» **The task**
When you retype the data, keep every word exactly and include none of the pictures.

+ + +

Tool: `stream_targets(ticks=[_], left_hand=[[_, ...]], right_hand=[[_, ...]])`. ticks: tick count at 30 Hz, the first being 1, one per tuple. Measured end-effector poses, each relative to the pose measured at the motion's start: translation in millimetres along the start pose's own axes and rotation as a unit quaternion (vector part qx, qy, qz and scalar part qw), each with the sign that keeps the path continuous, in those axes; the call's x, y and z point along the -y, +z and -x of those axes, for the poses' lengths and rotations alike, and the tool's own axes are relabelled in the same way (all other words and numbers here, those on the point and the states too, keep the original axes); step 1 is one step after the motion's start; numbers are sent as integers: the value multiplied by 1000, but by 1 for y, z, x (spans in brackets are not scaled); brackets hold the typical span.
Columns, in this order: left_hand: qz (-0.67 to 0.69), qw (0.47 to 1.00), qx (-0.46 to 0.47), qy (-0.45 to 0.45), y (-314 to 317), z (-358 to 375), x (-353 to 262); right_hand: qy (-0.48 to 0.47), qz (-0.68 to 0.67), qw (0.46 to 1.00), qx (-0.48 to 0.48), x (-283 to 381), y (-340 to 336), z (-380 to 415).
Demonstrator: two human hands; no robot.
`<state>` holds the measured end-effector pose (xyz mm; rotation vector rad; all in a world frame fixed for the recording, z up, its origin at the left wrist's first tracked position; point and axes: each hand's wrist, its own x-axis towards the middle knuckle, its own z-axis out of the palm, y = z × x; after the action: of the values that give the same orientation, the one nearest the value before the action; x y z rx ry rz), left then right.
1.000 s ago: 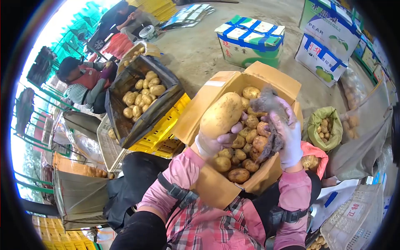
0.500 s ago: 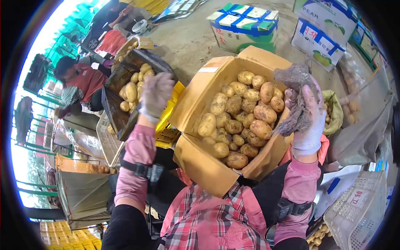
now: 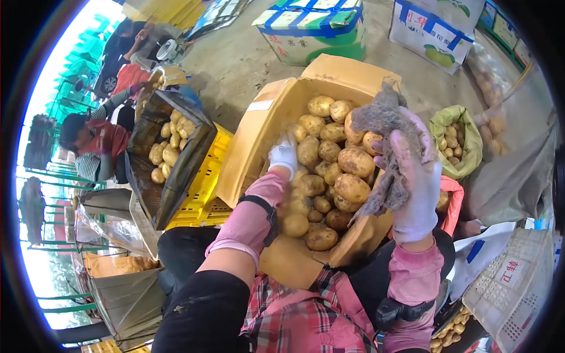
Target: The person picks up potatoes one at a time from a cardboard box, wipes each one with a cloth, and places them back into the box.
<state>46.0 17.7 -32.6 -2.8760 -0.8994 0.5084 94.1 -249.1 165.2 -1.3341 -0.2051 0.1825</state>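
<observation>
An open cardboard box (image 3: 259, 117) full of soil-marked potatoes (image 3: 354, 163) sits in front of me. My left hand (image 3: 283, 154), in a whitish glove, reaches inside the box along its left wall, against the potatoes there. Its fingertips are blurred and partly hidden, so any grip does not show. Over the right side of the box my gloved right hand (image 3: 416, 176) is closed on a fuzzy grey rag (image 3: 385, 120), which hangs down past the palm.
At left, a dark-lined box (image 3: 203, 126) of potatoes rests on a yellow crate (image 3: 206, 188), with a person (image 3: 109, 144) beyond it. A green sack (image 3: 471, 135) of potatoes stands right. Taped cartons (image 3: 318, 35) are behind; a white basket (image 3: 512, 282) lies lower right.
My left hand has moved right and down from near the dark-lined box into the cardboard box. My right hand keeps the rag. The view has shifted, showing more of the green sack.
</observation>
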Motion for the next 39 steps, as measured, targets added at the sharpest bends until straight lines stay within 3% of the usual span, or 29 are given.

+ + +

» **Exercise output**
Tool: `stream_targets(ticks=[_], left_hand=[[_, ...]], right_hand=[[_, ...]])`. ticks: tick count at 30 Hz, the first being 1, one per tuple. Measured end-effector poses, each relative to the pose measured at the motion's start: translation in millimetres along the start pose's own axes and rotation as a unit quaternion (vector part qx, qy, qz and scalar part qw), each with the sign that keeps the path continuous, in those axes; the call's x, y and z point along the -y, +z and -x of those axes, for the poses' lengths and rotations alike, and the tool's own axes are relabelled in the same way (all other words and numbers here, those on the point and the states too, keep the original axes); step 1 is one step after the motion's start; numbers are sent as integers: the value multiplied by 1000, but by 1 for y, z, x (spans in brackets are not scaled); brackets hold the typical span.
Columns, in this order: left_hand: qz (-0.67 to 0.69), qw (0.47 to 1.00), qx (-0.46 to 0.47), qy (-0.45 to 0.45), y (-314 to 317), z (-358 to 375), x (-353 to 262); right_hand: qy (-0.48 to 0.47), qz (-0.68 to 0.67), qw (0.46 to 1.00), qx (-0.48 to 0.48), x (-283 to 381), y (-340 to 336), z (-380 to 415).
Demonstrator: two human hands; no robot.
`<state>` holds the measured end-effector pose (xyz mm; rotation vector rad; all in a world frame fixed for the recording, z up, its origin at the left wrist's first tracked position; point and axes: each hand's wrist, its own x-axis towards the middle knuckle, its own z-axis out of the palm, y = z × x; after the action: of the values that give the same orientation, the one nearest the value before the action; x y z rx ry rz), left then right.
1.000 s ago: 
0.500 s ago: 
now: 
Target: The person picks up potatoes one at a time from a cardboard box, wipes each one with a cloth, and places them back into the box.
<state>46.0 17.7 -32.6 -2.8760 -0.8994 0.5084 94.1 -249.1 165.2 -1.3341 -0.2051 0.1825</state>
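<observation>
An open cardboard box (image 3: 259, 117) full of soil-marked potatoes (image 3: 354, 163) sits in front of me. My left hand (image 3: 283, 154), in a whitish glove, reaches inside the box along its left wall, against the potatoes there. Its fingertips are blurred and partly hidden, so any grip does not show. Over the right side of the box my gloved right hand (image 3: 416, 176) is closed on a fuzzy grey rag (image 3: 385, 120), which hangs down past the palm.
At left, a dark-lined box (image 3: 203, 126) of potatoes rests on a yellow crate (image 3: 206, 188), with a person (image 3: 109, 144) beyond it. A green sack (image 3: 471, 135) of potatoes stands right. Taped cartons (image 3: 318, 35) are behind; a white basket (image 3: 512, 282) lies lower right.
My left hand has moved right and down from near the dark-lined box into the cardboard box. My right hand keeps the rag. The view has shifted, showing more of the green sack.
</observation>
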Motion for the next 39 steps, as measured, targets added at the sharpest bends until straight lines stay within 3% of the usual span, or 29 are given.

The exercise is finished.